* Directions: Print the whole listing below again, exactly as given.

* Stored data:
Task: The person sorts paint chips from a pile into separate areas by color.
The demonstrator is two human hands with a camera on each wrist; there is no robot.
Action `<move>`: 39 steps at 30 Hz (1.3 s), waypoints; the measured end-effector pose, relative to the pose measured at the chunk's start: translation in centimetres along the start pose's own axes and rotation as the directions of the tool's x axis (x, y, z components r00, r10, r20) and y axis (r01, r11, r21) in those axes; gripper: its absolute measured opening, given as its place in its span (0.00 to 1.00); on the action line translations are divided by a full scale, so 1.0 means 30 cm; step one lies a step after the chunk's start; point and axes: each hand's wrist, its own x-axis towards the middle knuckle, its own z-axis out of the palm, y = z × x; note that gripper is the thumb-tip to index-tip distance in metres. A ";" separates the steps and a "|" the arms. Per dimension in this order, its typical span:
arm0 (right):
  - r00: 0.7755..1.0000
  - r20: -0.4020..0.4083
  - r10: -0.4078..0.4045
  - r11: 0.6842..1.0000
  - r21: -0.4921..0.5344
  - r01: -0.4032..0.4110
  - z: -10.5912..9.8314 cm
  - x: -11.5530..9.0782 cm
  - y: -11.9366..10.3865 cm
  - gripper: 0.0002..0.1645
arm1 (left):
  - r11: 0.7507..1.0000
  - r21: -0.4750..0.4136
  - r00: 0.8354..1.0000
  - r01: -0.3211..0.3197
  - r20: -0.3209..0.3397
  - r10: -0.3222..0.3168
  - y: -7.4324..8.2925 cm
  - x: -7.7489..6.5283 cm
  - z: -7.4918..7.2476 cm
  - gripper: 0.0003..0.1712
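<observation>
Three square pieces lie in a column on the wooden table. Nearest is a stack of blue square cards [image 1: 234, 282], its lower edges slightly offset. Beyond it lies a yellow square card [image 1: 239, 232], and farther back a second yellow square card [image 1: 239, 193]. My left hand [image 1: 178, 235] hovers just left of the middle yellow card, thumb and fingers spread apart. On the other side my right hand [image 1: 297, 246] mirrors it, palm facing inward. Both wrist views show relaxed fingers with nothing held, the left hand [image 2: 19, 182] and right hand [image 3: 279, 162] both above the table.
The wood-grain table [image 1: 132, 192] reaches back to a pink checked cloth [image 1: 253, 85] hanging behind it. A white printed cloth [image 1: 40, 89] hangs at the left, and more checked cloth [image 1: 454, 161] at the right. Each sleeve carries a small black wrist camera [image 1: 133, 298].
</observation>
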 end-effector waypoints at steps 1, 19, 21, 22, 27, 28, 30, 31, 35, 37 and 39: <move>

* Solved exercise:
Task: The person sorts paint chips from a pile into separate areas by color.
The demonstrator is two human hands with a camera on each wrist; there is no robot.
Action `<move>`: 39 steps at 30 Hz (1.3 s), waypoints; the measured end-effector pose, relative to the pose measured at the chunk's start: translation in centimetres along the start pose's own axes and rotation as the directions of the tool's x axis (x, y, z components r00, r10, r20) and y axis (r01, r11, r21) in those axes; gripper: its absolute measured opening, given as its place in its span (0.00 to 1.00); on the action line translations are divided by a full scale, so 1.0 means 30 cm; step one lies a step after the chunk's start; point and axes: each hand's wrist, its own x-axis towards the middle knuckle, its own z-axis out of the palm, y = z × x; note that gripper is the thumb-tip to index-tip distance in metres. A ";" separates the steps and a "|" the arms. Per dimension in this order, its typical span:
arm0 (right):
  - r00: 0.7755..1.0000
  - r20: -0.4020..0.4083
  - r10: -0.4078..0.4045
  - r11: 0.6842..1.0000
  - r21: -0.4921..0.5344
  - r01: -0.4032..0.4110
  - z: -10.5912..9.8314 cm
  - x: -11.5530..9.0782 cm
  - y: -11.9366..10.3865 cm
  - gripper: 0.0002..0.1645
arm1 (left):
  - r11: 0.7507..1.0000
  - r21: -0.4750..0.4136
  - r00: 0.8354..1.0000
  - r01: -0.3211..0.3197
  - r20: -0.3209..0.3397
  - r10: -0.3222..0.3168
  - y: -7.4324..8.2925 cm
  - x: -7.7489..6.5283 cm
  - z: -7.4918..7.2476 cm
  - gripper: 0.0003..0.1712
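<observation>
Three square pieces lie in a column on the wooden table. Nearest is a stack of blue square cards [image 1: 234, 282], its lower edges slightly offset. Beyond it lies a yellow square card [image 1: 239, 232], and farther back a second yellow square card [image 1: 239, 193]. My left hand [image 1: 178, 235] hovers just left of the middle yellow card, thumb and fingers spread apart. On the other side my right hand [image 1: 297, 246] mirrors it, palm facing inward. Both wrist views show relaxed fingers with nothing held, the left hand [image 2: 19, 182] and right hand [image 3: 279, 162] both above the table.
The wood-grain table [image 1: 132, 192] reaches back to a pink checked cloth [image 1: 253, 85] hanging behind it. A white printed cloth [image 1: 40, 89] hangs at the left, and more checked cloth [image 1: 454, 161] at the right. Each sleeve carries a small black wrist camera [image 1: 133, 298].
</observation>
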 end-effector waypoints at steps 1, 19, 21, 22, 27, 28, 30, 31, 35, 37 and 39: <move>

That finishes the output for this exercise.